At least two people have been killed and eight others injured in anti-Muslim riots in Sri Lanka. The unrest in the district of Kandy began when angry mobs, made up of the majority Sinhalese ethnic group, attacked Muslim businesses and houses and at least one mosque. There were groups of men wielding clubs seen roaming the streets, some of them covering their faces, and police responded by firing bullets in the air and using tear gas to clear the crowd. Sri Lanka’s government responded by imposing a nationwide state of emergency for the first time since the civil war, and soldiers were deployed across the island for an initial 10-day period to prevent the unrest from spreading.

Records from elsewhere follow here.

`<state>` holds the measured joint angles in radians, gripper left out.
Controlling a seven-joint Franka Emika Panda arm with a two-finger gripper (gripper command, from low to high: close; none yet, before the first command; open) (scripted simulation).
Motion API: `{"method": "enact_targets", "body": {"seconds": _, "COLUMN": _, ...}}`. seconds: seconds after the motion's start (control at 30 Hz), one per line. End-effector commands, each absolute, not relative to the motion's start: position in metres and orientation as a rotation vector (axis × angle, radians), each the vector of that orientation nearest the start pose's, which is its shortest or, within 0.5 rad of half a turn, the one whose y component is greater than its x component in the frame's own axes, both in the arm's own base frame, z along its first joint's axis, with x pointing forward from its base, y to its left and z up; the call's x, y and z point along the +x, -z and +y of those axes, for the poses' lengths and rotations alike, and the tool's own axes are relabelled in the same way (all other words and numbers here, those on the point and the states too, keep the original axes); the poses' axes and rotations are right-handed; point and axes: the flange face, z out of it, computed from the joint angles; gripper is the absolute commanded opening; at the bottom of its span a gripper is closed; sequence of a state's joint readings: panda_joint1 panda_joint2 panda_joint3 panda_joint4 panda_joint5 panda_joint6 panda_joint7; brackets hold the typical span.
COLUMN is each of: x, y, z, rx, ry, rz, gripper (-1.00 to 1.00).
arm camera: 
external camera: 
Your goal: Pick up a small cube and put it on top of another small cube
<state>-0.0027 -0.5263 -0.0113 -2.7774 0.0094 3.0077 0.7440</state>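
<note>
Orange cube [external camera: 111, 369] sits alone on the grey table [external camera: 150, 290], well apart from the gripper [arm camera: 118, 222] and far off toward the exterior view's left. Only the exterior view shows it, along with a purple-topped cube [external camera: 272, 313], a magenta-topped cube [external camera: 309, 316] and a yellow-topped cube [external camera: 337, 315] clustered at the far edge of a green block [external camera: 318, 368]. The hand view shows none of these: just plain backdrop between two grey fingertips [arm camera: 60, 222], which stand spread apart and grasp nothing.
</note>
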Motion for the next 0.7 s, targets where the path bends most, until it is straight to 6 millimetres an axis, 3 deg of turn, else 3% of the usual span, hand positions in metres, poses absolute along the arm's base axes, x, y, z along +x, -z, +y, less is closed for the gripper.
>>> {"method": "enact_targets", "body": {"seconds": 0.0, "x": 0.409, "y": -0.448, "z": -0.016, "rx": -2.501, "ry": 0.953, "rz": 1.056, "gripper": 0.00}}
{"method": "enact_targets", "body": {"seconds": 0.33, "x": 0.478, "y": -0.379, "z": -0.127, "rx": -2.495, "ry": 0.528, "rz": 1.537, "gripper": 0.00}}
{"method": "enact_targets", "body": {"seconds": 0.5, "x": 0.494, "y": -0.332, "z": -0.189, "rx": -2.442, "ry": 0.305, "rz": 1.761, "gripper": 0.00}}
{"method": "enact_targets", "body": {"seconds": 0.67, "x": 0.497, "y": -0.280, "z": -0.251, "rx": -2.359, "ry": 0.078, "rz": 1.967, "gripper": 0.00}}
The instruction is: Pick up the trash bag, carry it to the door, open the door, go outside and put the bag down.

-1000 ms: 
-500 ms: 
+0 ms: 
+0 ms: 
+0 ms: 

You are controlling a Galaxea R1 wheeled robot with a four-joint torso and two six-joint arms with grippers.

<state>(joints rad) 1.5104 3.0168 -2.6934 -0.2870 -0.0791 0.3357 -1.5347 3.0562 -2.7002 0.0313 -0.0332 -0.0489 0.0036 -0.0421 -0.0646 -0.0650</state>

“We have decided to declare a state of emergency to ensure these clashes and tensions don’t spread elsewhere in the country,” said Dayasiri Jayasekera, a government spokesman. He also said that law enforcement would act against “all communal hate speech posts on social media” and the government blocked Facebook and other social media services in an effort to quell the violence. The Sri Lankan Prime Minister, Ranil Wickremesinghe, condemned the "racist and violent acts" in Kandy and promised to "take further action." All schools in the district have been closed and the governments of the United States, Britain and Australia have issued travel warnings to their citizens.
The death of a Sinhalese Buddhist youth, allegedly at the hands of a group of Muslim men, has sparked the riots. A taxi carrying four Muslim men collided with a van driven by a young Buddhist man, according to local police. The Buddhist man was assaulted with an iron bar and succumbed to his injuries in hospital, police confirmed. The four Muslim men have since been arrested and remain in police custody.
After the violence in Aluthwatte, some 22 miles north west of Kandy, the body of a twenty eight year old Muslim man was pulled from the burned-out wreckage of a house set on fire the previous day by Sinhalese Buddhists. The victim was identified as Abdul Basith, who had just gotten a job as a local reporter for a radio station. The house was burned to the ground, witnesses said.
Sri Lanka, officially the Democratic Socialist Republic of Sri Lanka, is an island country in South Asia, located southeast of India and northeast of the Maldives. The island is home to many cultures, languages and ethnicities. The majority of the population is from the Sinhalese ethnicity, while a large minority of Tamils has also played an influential role in the island's history.
Muslim groups make up less than 10% of the overall population in Sri Lanka. The tensions between Sinhalese Buddhists and Muslims have escalated since the end of the civil war in May 2009, and this type of community violence also happened in 2014. Sri Lanka’s civil war ended but observers say many of the underlying causes of the war still remain and the country’s relative stability could further deteriorate if the government does not win trust of the minority groups by providing protection and justice.